Galectin-8 has recently been shown to have a role in cellular defence, against both bacterial cytosolic infection and vacuolar damage. Many intracellular bacteria, such as S. enterica serovar Typhimurium and S. flexneri prefer to replicate inside and outside of the vacuole safety respectively, yet these vacuoles may become damaged, exposing bacteria to the host cell cytoplasm. It has been shown that the binding of galectin-8 to the damaged vacuole can recruit autophagy adaptors such as NDP52 leading to the formation of an autophagosome and subsequent bacterial destruction. As knockout experiments of galectin-8 leads to more successful cytosolic replication by S. enterica serovar Typhimurium, it is thought that galectin-8 acts as a danger receptor in defence against intracellular pathogens.

== Engineered galectin-8 assays ==

Galectin-8 has also been used to study endosomal disruption in the development of nanoscale drug delivery systems.
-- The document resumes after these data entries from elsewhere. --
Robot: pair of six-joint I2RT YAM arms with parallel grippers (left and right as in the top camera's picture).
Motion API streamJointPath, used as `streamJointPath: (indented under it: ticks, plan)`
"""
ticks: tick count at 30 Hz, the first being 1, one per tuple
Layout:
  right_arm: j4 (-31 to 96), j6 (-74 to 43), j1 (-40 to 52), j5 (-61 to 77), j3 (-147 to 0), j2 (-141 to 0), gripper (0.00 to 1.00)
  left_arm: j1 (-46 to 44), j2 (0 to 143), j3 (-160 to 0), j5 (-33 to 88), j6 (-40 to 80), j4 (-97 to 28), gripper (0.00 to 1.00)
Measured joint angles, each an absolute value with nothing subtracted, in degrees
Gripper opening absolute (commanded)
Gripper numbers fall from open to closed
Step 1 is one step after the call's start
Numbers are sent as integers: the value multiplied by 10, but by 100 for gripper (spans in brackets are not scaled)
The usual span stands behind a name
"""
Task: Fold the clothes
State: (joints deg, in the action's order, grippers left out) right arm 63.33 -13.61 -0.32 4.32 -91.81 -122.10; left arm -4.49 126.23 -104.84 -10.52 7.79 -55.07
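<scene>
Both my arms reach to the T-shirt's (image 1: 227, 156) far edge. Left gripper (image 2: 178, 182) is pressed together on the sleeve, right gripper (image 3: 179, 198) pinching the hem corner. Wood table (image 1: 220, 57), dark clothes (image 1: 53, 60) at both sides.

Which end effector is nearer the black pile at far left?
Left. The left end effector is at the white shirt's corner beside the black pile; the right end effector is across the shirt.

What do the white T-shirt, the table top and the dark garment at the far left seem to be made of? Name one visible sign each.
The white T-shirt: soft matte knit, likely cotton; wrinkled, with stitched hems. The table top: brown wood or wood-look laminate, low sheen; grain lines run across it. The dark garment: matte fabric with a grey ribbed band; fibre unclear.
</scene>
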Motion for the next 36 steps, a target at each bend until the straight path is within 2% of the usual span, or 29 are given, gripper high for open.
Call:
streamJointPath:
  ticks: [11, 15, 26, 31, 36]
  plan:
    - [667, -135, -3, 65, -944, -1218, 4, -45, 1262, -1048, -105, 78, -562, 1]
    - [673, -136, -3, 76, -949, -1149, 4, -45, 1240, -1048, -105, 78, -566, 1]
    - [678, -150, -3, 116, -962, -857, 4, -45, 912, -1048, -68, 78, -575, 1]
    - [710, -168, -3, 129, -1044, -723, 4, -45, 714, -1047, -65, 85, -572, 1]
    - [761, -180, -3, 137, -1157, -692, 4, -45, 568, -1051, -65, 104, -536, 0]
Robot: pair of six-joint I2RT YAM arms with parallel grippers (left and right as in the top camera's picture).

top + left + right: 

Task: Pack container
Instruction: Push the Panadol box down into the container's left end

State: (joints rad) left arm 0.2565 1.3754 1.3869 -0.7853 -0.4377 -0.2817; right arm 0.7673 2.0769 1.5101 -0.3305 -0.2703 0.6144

Many drug delivery systems carrying large molecule drugs, such as antisense oligonucleotides, siRNA, peptides, and therapeutic proteins, are engineered to be pH-responsive, and disrupt the endosomal membrane because of the lower pH found within progressively acidifying endosomes. Galectin-8 can be tagged with a fluorophore to track these disrupted endosomal membranes, especially when coupled with automated microscopy.

== Interactions ==

Galectin-8 has been shown to interact with CD44, CD49d, CD29 and CD49c. It also interacts with components of the mTORC1 complex.